▶ **Task**
Leave the images aside and copy out the whole listing, exact to the word.
===============
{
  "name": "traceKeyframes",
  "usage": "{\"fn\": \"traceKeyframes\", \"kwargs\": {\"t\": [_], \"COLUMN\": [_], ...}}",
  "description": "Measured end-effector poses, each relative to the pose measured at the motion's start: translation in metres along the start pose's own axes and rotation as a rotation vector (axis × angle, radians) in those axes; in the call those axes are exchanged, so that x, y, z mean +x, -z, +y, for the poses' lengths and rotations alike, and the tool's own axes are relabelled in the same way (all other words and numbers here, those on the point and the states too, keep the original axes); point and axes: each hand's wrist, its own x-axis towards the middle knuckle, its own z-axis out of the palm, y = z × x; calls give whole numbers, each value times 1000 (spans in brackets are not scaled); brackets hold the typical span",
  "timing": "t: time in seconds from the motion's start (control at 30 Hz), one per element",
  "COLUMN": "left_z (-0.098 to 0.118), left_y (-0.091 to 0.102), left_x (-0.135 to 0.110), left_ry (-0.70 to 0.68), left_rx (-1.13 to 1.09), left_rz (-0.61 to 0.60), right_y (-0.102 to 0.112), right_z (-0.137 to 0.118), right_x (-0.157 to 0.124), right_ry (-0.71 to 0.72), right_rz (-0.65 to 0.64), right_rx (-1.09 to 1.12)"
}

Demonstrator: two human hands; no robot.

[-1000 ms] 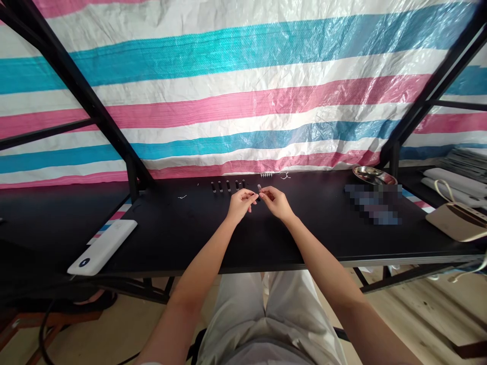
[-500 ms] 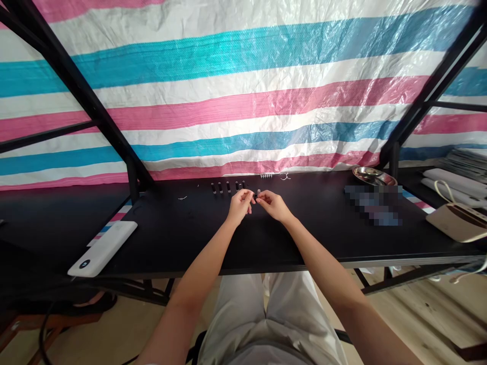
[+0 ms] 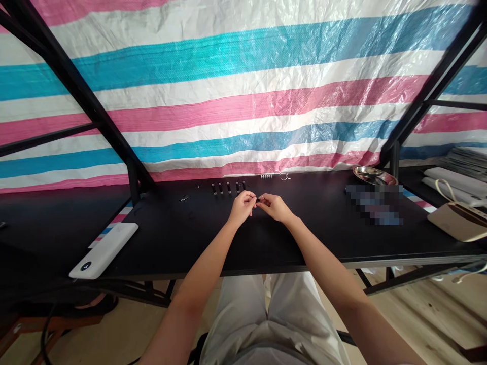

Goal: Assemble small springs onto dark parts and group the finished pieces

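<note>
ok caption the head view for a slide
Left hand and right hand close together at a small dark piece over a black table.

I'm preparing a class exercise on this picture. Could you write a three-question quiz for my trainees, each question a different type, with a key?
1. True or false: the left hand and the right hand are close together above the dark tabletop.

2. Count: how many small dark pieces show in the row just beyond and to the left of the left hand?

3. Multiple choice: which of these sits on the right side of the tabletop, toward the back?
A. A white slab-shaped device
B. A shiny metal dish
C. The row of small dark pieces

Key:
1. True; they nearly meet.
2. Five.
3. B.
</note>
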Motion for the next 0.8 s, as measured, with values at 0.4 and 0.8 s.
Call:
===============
▶ **Exercise solution**
{
  "name": "traceKeyframes",
  "usage": "{\"fn\": \"traceKeyframes\", \"kwargs\": {\"t\": [_], \"COLUMN\": [_], ...}}",
  "description": "Measured end-effector poses, each relative to the pose measured at the motion's start: translation in metres along the start pose's own axes and rotation as a rotation vector (axis × angle, radians) in those axes; in the call those axes are exchanged, so that x, y, z mean +x, -z, +y, for the poses' lengths and rotations alike, and the tool's own axes are relabelled in the same way (all other words and numbers here, those on the point and the states too, keep the original axes); point and axes: each hand's wrist, its own x-axis towards the middle knuckle, its own z-axis out of the palm, y = z × x; calls give whole numbers, each value times 1000 (spans in brackets are not scaled); brackets hold the typical span",
  "timing": "t: time in seconds from the motion's start (control at 30 Hz), one per element",
  "COLUMN": "left_z (-0.098 to 0.118), left_y (-0.091 to 0.102), left_x (-0.135 to 0.110), left_ry (-0.70 to 0.68), left_rx (-1.13 to 1.09), left_rz (-0.61 to 0.60), right_y (-0.102 to 0.112), right_z (-0.137 to 0.118), right_x (-0.157 to 0.124), right_ry (-0.71 to 0.72), right_rz (-0.65 to 0.64), right_rx (-1.09 to 1.12)"
}

Demonstrator: two human hands; no robot.

[-1000 ms] 
[-500 ms] 
[+0 ms] 

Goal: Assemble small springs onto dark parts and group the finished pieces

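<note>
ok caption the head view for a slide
Left hand and right hand close together at a small dark piece over a black table.

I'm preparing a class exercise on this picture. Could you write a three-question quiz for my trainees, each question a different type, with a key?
1. True or false: the left hand and the right hand are close together above the dark tabletop.

2. Count: how many small dark pieces show in the row just beyond and to the left of the left hand?

3. Multiple choice: which of these sits on the right side of the tabletop, toward the back?
A. A white slab-shaped device
B. A shiny metal dish
C. The row of small dark pieces

Key:
1. True; they nearly meet.
2. Five.
3. B.
</note>
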Motion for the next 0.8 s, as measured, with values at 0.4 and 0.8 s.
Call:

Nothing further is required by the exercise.